Business and leisure wins
Corporate transaction volumes grew 3% in the first quarter, driven by account wins despite a leaner workforce, indicating significant productivity gains.
FCM secured contracts with an estimated annual spend of $350 million during the four months to 31 October, exceeding the same period last year.
Meanwhile, cost-conscious leisure travellers are driving strong growth in value-added packages, like those offered by FCTG’s Ignite business.
Eyeing record profit

Flight Centre Travel Group is targeting an underlying PBT between $365 million and $405 million for FY25.
“The mid-point of $385 million represents 20% growth on FY24 and, if achieved, will be a record, eclipsing the $384.7million underlying FY18 result,” Turner said.
This outlook aligns with market consensus and reflects the broader travel industry’s expected return to its normal growth trajectory.
But while a 2% underlying PBT margin remains a medium-term goal, achieving it this year is unlikely.
FY25 outlook
Turner said the group is “well placed to grow during FY25”.
“While we have experienced some cyclical challenges early in the year, our fundamentals have not changed and we have set our sights on achieving healthy profit growth,” he added.

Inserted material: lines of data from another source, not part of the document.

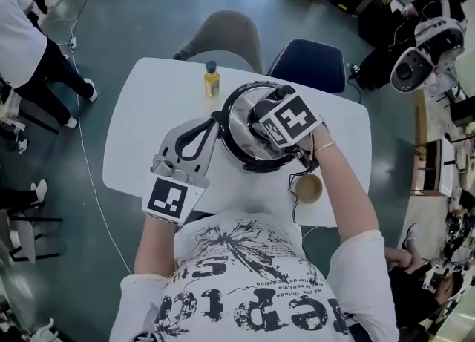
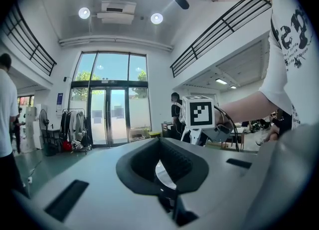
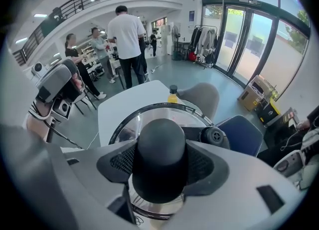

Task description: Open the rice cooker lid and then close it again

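Note:
The rice cooker (image 1: 256,161) stands mid-table with its glass lid (image 1: 239,110) over it. In the right gripper view the lid's glass (image 3: 149,119) spreads below the black knob (image 3: 162,146). My right gripper (image 3: 162,161) points steeply down and is shut on that knob; in the head view my right gripper (image 1: 271,114) and its marker cube hide the knob. I cannot tell whether the lid sits fully on the pot. My left gripper (image 1: 217,122) reaches level to the cooker's left side. A thin silvery edge of the cooker (image 2: 164,174) is pinched between its black pads (image 2: 182,161).
A yellow bottle (image 1: 212,79) stands behind the cooker on the white table (image 1: 141,110). A cup of brown liquid (image 1: 308,188) and a cable lie at the front right. Two chairs (image 1: 312,62) stand beyond the table. People stand at the left (image 1: 30,51).

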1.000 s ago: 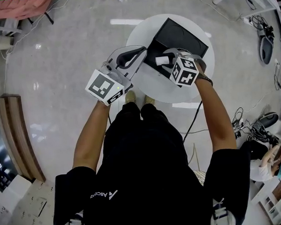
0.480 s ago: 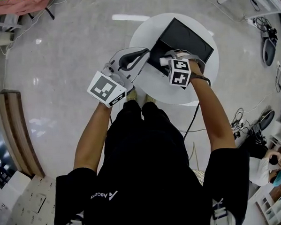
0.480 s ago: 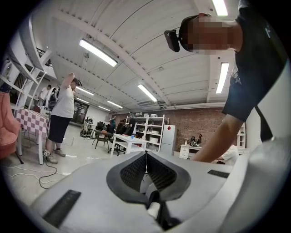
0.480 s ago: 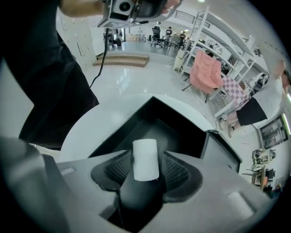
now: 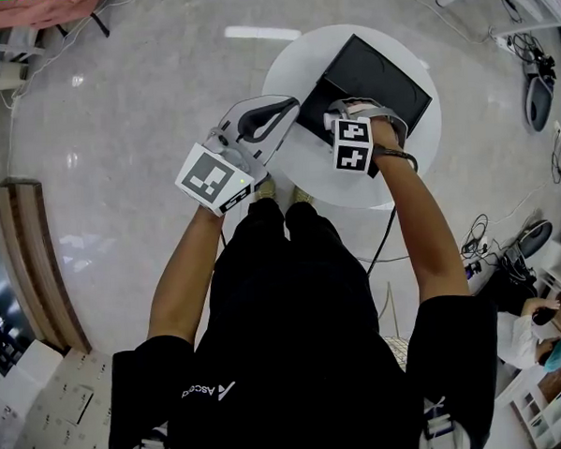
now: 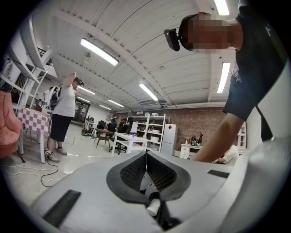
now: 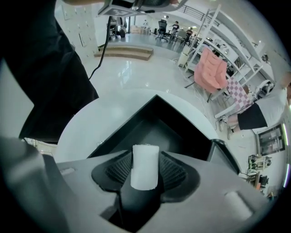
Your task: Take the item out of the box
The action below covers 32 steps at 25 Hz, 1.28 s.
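Note:
A black open box (image 5: pixel 377 71) lies on the round white table (image 5: pixel 305 163). My right gripper (image 5: pixel 339 122) hovers over the box's near-left corner. Its jaws are closing, and their pads press on an upright white cylinder (image 7: pixel 145 166). In the right gripper view the cylinder hangs above the box's dark floor (image 7: pixel 154 125), with the table's rim (image 7: pixel 97 119) to the left. My left gripper (image 5: pixel 287 104) is held at the table's left edge, apart from the box. Its pads (image 6: pixel 136 169) meet in a thin line with nothing between them.
The person's shoes (image 5: pixel 260 190) show beside the table's near edge. A wooden step (image 5: pixel 32 269) lies on the floor at far left. Cables and gear (image 5: pixel 507 254) crowd the right side. Someone stands by a checked table (image 6: pixel 63 116) in the left gripper view.
My right gripper has turned and shifted slightly over the box's near corner, still carrying the white cylinder. The left gripper has stayed in place.

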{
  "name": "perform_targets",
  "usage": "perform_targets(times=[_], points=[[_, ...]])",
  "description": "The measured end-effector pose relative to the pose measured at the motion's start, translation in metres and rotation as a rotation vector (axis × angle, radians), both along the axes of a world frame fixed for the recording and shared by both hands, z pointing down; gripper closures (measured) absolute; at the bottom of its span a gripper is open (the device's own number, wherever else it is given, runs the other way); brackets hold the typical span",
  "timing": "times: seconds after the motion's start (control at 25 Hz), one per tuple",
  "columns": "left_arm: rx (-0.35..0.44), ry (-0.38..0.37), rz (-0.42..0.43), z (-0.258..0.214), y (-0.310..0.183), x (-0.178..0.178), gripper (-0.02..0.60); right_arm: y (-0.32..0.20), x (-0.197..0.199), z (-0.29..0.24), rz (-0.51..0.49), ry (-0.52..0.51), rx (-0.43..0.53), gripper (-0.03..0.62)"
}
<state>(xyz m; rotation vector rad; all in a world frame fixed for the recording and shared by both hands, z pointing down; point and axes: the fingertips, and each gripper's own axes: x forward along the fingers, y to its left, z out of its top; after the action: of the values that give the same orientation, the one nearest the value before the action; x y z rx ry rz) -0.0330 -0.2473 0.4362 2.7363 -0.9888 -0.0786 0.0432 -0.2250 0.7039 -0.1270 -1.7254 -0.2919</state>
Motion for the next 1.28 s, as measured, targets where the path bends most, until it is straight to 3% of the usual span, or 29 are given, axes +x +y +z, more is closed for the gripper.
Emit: perform_targets(times=[0.36,0.76,0.92,1.28], points=[[-0.006,-0.008,0.004,0.001,0.004,-0.01,0.58,0.001,-0.001,0.002,0.058,-0.022,0.001,0.418],[0.015,-0.006,0.043,-0.012,0.011,-0.004,0.58,-0.007,-0.006,-0.067,0.3,-0.272,0.044,0.419],[0.034,-0.006,0.064,-0.024,0.013,0.008,0.58,-0.013,-0.007,-0.115,0.409,-0.428,0.069,0.418],[0.114,0.017,0.095,-0.074,0.024,0.028,0.58,-0.013,-0.004,-0.255,0.632,-0.912,0.117,0.419]])
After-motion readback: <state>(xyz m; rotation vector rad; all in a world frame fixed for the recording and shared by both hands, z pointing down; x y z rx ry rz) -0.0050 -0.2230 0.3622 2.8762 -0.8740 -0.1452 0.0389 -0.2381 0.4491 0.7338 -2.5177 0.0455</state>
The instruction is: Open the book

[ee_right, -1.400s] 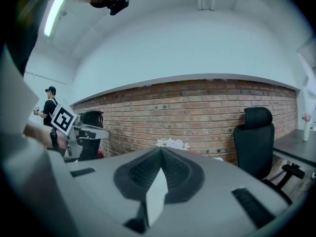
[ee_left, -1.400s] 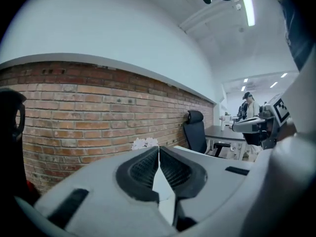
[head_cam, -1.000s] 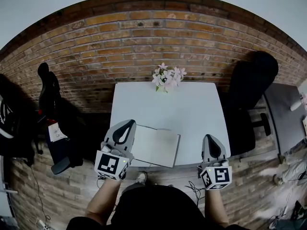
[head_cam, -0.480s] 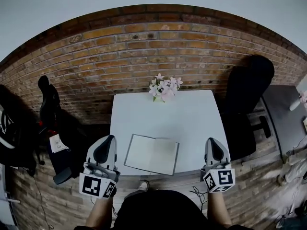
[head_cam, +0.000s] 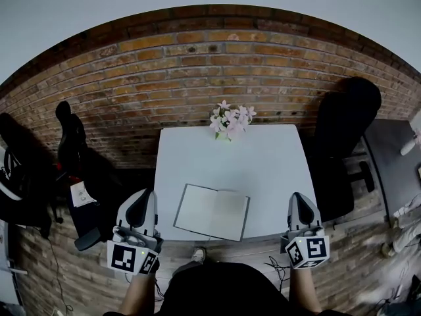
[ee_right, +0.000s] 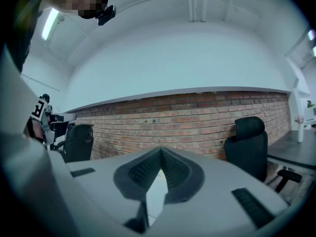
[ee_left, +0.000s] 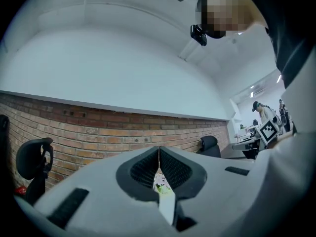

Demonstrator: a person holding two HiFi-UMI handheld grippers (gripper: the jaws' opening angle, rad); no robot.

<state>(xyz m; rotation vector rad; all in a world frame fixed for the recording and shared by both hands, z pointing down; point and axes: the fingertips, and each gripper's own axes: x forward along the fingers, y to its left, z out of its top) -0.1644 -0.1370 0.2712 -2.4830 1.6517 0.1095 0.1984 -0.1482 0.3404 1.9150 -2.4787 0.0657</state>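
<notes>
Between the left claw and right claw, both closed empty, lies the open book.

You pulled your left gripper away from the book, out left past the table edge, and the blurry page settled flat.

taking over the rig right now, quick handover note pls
Left gripper: shut, empty, held beside the white table's near left corner.
Right gripper: shut, empty, by the near right corner.
Book: lies open and flat near the table's front edge. Flowers stand at the far edge.
Done: the book is open.
Left: nothing that shows.
</notes>
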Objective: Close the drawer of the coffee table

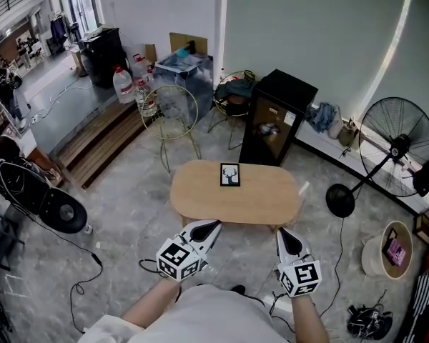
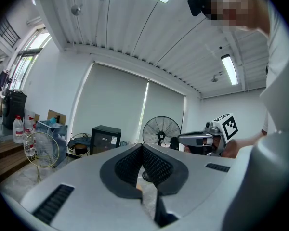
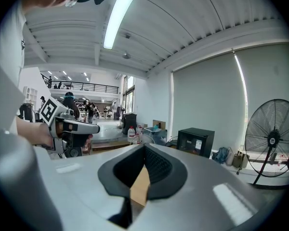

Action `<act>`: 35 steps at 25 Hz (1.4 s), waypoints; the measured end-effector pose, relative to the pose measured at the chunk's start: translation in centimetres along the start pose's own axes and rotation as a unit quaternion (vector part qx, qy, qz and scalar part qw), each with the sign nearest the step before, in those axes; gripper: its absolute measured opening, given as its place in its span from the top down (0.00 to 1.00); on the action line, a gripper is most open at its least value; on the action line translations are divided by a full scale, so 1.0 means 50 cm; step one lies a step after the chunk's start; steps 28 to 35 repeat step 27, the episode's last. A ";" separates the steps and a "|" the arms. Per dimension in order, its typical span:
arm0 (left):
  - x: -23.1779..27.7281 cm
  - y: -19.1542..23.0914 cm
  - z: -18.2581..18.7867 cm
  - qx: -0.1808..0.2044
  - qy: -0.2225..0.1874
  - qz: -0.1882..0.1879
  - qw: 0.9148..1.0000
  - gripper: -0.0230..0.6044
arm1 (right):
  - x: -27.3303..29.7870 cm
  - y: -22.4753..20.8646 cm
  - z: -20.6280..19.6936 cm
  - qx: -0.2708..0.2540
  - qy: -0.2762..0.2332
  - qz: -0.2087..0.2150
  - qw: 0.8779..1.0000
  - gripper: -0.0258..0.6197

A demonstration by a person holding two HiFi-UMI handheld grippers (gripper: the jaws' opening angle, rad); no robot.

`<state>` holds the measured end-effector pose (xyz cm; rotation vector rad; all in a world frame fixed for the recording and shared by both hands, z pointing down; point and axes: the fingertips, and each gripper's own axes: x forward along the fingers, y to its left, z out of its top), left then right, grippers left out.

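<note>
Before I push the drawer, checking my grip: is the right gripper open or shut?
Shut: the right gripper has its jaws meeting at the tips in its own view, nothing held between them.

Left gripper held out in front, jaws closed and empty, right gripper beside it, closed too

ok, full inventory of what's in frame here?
coffee table: one, light wood, oval, centre, just ahead of both grippers
deer card: one, black and white, at the table's far edge
cabinet: one, black, behind the table
wire chair: one, gold, left of the cabinet
water bottles: several, clear, far left by the steps
pedestal fan: one, black, right side
basket: one, pale, on the floor at the right
left gripper: white, jaws shut, empty
right gripper: white, jaws shut, empty
</note>
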<state>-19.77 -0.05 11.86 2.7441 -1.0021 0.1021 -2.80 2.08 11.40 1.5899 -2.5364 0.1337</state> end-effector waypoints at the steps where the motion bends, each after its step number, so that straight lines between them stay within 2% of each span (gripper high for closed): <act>1: -0.003 -0.002 -0.005 0.000 -0.001 0.000 1.000 0.95 | -0.003 0.003 -0.004 -0.001 -0.001 -0.001 1.000 0.94; 10: -0.023 0.003 -0.026 0.001 -0.005 -0.006 1.000 0.95 | -0.008 0.029 -0.021 -0.004 -0.001 -0.005 1.000 0.94; 16: -0.002 0.023 0.002 -0.002 0.000 -0.006 1.000 0.95 | 0.017 0.013 0.002 0.000 0.004 -0.003 1.000 0.94; 35: 0.010 0.033 0.001 -0.001 -0.003 -0.002 1.000 0.96 | 0.026 -0.002 -0.001 -0.002 0.002 -0.007 1.000 0.94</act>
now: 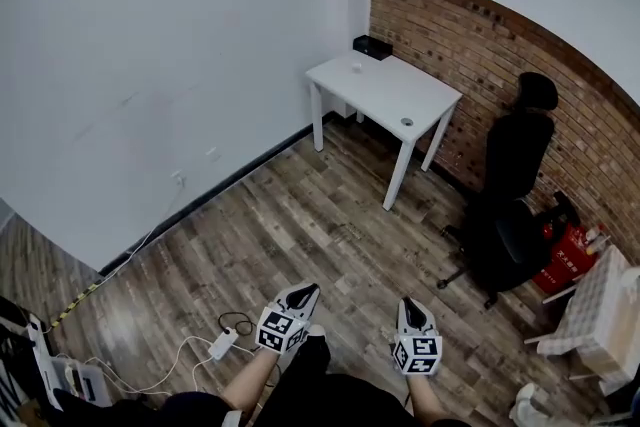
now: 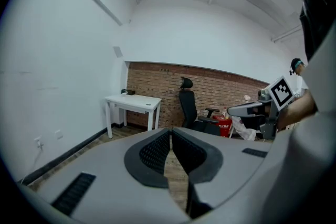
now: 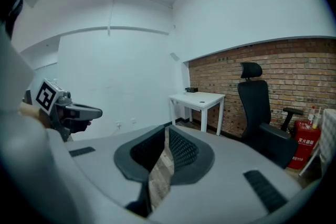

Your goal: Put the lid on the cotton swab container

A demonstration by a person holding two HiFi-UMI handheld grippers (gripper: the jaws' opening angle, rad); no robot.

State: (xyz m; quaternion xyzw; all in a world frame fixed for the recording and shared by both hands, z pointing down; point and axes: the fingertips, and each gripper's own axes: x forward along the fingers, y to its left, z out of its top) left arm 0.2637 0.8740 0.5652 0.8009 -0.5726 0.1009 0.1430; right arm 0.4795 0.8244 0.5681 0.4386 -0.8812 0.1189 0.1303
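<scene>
Left claw, right claw shut — floor runs to table.

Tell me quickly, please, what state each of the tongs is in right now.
The left tongs are closed, holding nothing.
The right tongs are closed, holding nothing.

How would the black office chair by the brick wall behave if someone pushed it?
The black office chair would probably roll rather than tip: it appears to stand on a splayed base on the smooth wood floor. Its tall back may make it swivel or lean.
</scene>
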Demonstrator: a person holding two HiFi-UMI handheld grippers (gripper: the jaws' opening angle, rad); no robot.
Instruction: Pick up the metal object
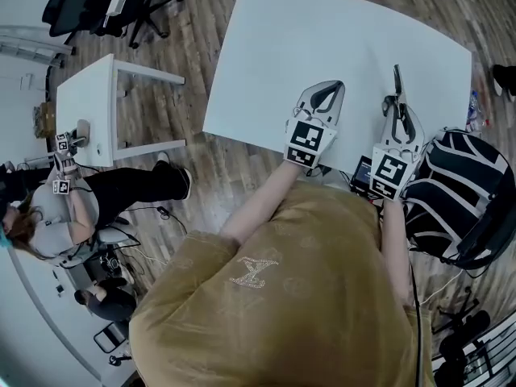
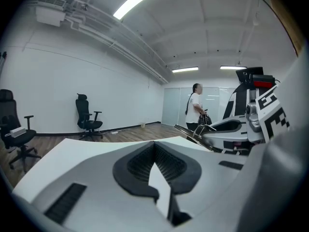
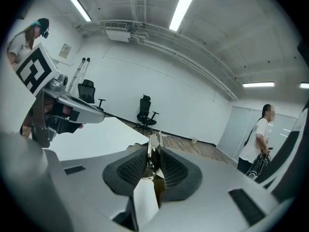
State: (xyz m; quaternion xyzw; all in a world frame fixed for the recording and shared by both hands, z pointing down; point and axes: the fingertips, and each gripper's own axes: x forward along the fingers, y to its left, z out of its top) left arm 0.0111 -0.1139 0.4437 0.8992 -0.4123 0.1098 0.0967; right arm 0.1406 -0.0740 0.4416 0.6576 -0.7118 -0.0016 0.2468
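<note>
A thin metal object (image 1: pixel 397 81) sticks out forward from my right gripper (image 1: pixel 396 103), which is shut on it above the near edge of the white table (image 1: pixel 322 39). In the right gripper view the shiny metal piece (image 3: pixel 155 153) stands upright, pinched between the dark ribbed pads (image 3: pixel 129 168). To its left, my left gripper (image 1: pixel 328 85) hovers over the table's near edge; its tips meet and nothing is between them. The left gripper view shows the same shut jaws, with the left gripper (image 2: pixel 154 146) over the bare tabletop.
A black-and-white backpack (image 1: pixel 459 192) stands to the right of the table, with a bottle (image 1: pixel 474 111) beyond it. A small white side table (image 1: pixel 93 107) and office chairs (image 1: pixel 105 6) are at left, where a seated person (image 1: pixel 72 208) holds other grippers. Another person (image 2: pixel 195 108) stands far off.
</note>
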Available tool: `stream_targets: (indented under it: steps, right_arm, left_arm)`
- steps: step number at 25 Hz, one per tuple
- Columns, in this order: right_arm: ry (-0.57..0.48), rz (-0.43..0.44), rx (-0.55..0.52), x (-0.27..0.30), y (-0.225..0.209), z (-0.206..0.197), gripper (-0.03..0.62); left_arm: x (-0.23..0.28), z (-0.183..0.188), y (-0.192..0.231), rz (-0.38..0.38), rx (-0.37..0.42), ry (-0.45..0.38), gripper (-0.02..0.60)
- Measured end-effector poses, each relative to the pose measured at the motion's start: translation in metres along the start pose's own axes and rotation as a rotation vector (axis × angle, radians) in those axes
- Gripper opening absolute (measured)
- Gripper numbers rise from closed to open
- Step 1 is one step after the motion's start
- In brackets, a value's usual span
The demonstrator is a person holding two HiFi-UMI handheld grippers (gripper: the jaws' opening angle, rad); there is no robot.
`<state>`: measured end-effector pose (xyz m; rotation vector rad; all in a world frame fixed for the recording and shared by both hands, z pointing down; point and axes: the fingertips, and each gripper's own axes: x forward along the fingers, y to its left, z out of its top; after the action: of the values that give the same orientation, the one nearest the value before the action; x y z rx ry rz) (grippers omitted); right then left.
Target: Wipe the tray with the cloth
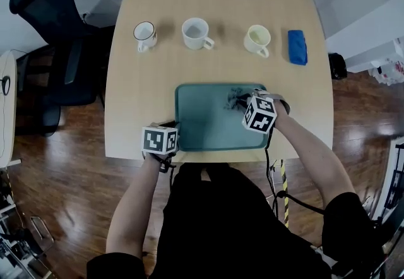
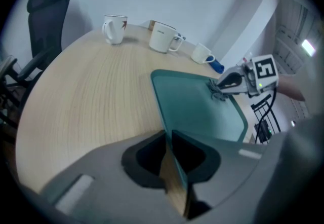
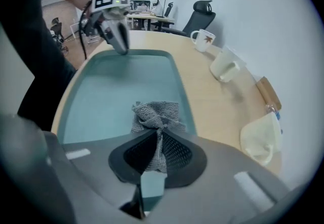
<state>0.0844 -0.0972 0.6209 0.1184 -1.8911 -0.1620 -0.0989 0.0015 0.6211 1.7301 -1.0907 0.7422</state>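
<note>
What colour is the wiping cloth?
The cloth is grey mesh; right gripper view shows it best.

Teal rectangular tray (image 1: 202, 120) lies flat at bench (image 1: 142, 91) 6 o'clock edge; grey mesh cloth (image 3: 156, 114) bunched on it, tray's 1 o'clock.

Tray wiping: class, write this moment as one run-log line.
left gripper: clamps tray edge | right gripper: holds cloth on tray

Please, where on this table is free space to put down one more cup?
The table is bare left of the tray, below the left mug; also right of the tray, below the blue pad. Crowded: the tray's right half, where the right tool holds the cloth.
</note>
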Motion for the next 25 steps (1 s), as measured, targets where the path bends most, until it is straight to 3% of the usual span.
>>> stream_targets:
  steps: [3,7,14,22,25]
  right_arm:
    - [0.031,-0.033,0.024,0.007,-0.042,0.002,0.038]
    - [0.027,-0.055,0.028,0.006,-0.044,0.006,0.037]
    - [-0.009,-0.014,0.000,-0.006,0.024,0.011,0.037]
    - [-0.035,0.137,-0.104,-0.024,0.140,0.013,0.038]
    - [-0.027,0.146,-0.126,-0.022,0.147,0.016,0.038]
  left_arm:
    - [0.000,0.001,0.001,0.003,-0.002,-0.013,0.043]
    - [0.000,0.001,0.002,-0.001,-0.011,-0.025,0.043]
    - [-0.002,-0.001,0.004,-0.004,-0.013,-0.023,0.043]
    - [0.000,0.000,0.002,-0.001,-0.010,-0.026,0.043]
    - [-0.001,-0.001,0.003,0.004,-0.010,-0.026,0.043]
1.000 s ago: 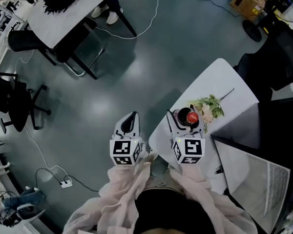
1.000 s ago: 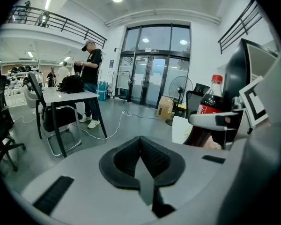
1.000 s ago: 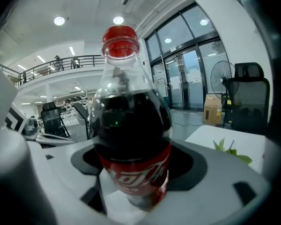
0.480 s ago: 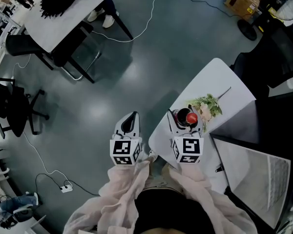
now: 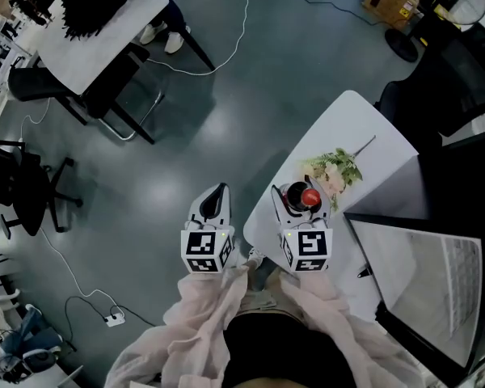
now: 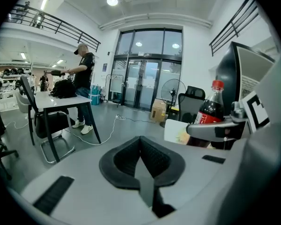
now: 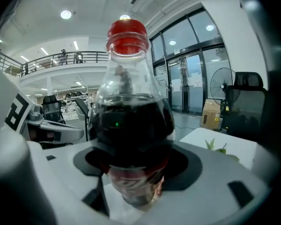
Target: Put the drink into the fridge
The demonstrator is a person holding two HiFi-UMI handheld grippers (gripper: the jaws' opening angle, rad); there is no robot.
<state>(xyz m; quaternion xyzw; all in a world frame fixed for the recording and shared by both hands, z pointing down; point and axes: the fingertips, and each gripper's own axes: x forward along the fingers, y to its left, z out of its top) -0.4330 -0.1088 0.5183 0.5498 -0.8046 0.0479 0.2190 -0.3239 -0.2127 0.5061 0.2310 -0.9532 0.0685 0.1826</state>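
Note:
A cola bottle with a red cap stands upright near the close edge of a small white table. My right gripper reaches in from below, one jaw on each side of the bottle. Its jaws have just been closing, and in the right gripper view the pads press the bottle's dark belly. My left gripper hangs over the floor left of the table, shut on nothing. From the left gripper view, the bottle shows at the right inside the right gripper.
A sprig of flowers lies on the table just beyond the bottle. A dark appliance with an open door and pale inside stands at the right. A desk, office chairs and floor cables fill the left.
The right gripper's jaws have drawn in a little around the bottle. Both hands stay where they were; the head view has drifted slightly.

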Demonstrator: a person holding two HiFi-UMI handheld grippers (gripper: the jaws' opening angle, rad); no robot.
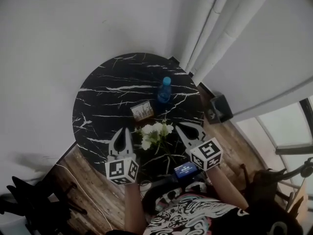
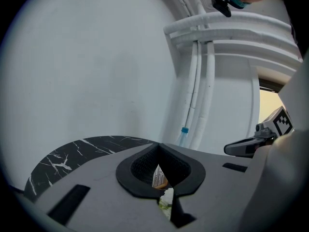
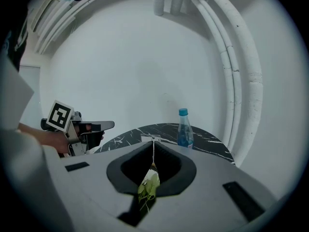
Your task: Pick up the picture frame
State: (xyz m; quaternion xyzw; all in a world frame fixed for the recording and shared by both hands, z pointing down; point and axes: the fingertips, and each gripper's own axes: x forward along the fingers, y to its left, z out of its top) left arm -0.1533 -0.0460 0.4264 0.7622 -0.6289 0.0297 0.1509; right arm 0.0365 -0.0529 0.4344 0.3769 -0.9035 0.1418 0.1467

Skroo also expects travel demand to climb, particularly among families and budget-sensitive travellers.
“The broader travel industry is now expected to return to its normal growth trajectory, with the International Air Transport Association (IATA) forecasting 3.8% compound annual growth in passenger numbers globally between 2023 and 2043. The Asia-Pacific region is set to grow more rapidly – at a 5.3% compound annual growth rate,” he said.
“Through our established and emerging brands, we are well placed to capture more than our share of this growing market.”
In October, FCTG took a 20% hit to its share price after releasing Q1 2024 financial results that missed market expectations.